CASE: Unable to communicate

Mrs. A, age 44, is airlifted to the emergency room after a motor vehicle accident in which she was the restrained front seat passenger. She was on the way to a mental health follow-up appointment with her husband, who died on the scene, and 24-year-old son, who sustained multiple injuries. At the accident scene, Mrs. A was awake and responded to all questions by saying, “I don’t know.” No other history could be obtained. She was carrying documents from a local psychiatric facility that stated she had been discharged 1 month ago with a diagnosis of psychotic disorder, not otherwise specified (NOS). Her discharge medications were olanzapine, 15 mg at bedtime; escitalopram, 20 mg/d; lamotrigine, 100 mg/d; zolpidem, 10 mg as needed at bedtime; and diazepam, 5 mg tid.

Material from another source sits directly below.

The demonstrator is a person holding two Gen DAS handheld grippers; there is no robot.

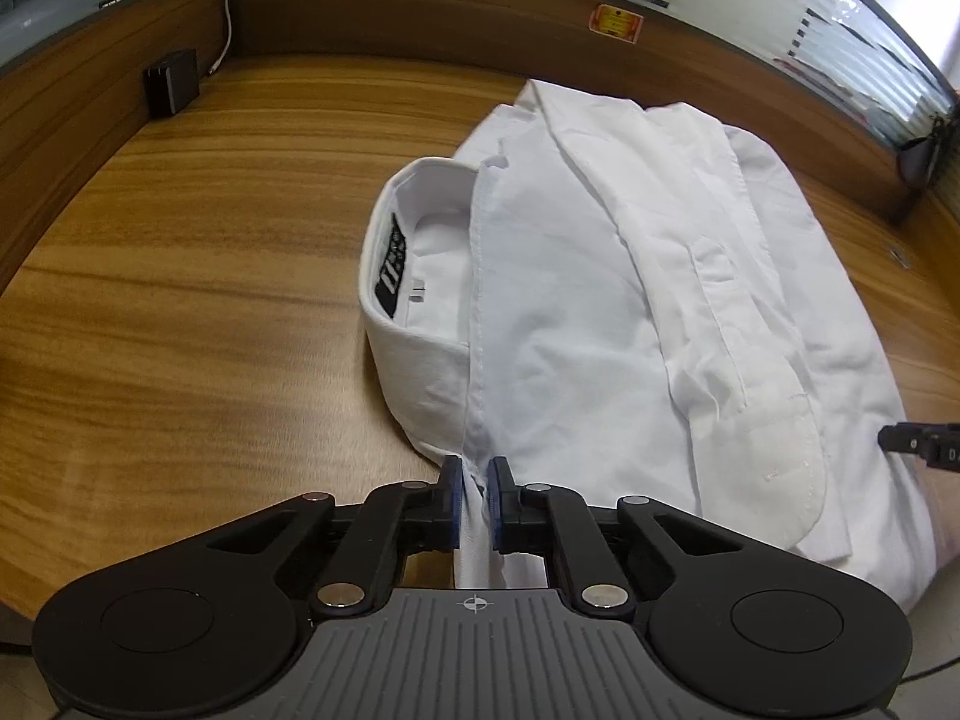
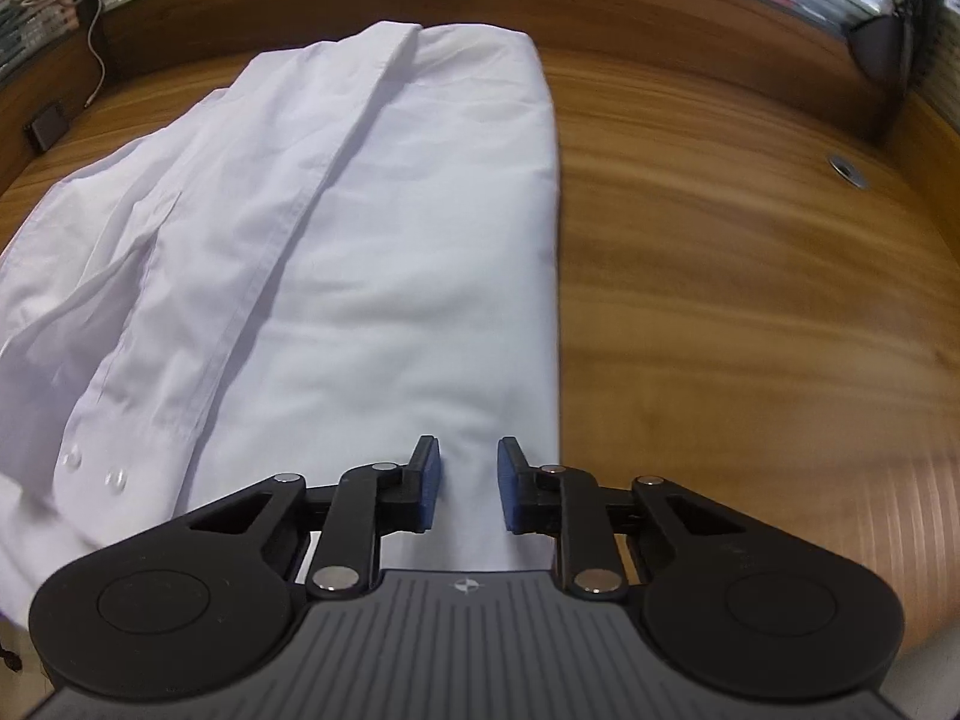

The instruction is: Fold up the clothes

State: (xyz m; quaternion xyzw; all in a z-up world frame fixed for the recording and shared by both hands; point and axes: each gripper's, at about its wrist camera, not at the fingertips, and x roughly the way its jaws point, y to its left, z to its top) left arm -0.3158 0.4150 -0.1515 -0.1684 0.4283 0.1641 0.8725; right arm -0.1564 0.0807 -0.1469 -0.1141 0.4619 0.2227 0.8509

Initial assessment reveals mild concussion, nondisplaced fractures of the left C7 and T1 transverse processes, and fracture of the posterior left first rib. Mrs. A is admitted to the trauma surgery service. Soon after, nurses report that Mrs. A is not able to report symptoms. Psychiatry service is consulted to evaluate her continued confusion and inability to communicate.

The authors’ observations

I (NJ) first see Mrs. A in the trauma step-down unit. She is lying in bed with a cervical collar and looks older than her stated age. As soon as I enter the room, Mrs. A greets me with “I don’t know.” She is awake, alert, and appears to listen to all questions, but responds only with “I don’t know.” She is able to follow simple commands to squeeze my fingers and move her extremities.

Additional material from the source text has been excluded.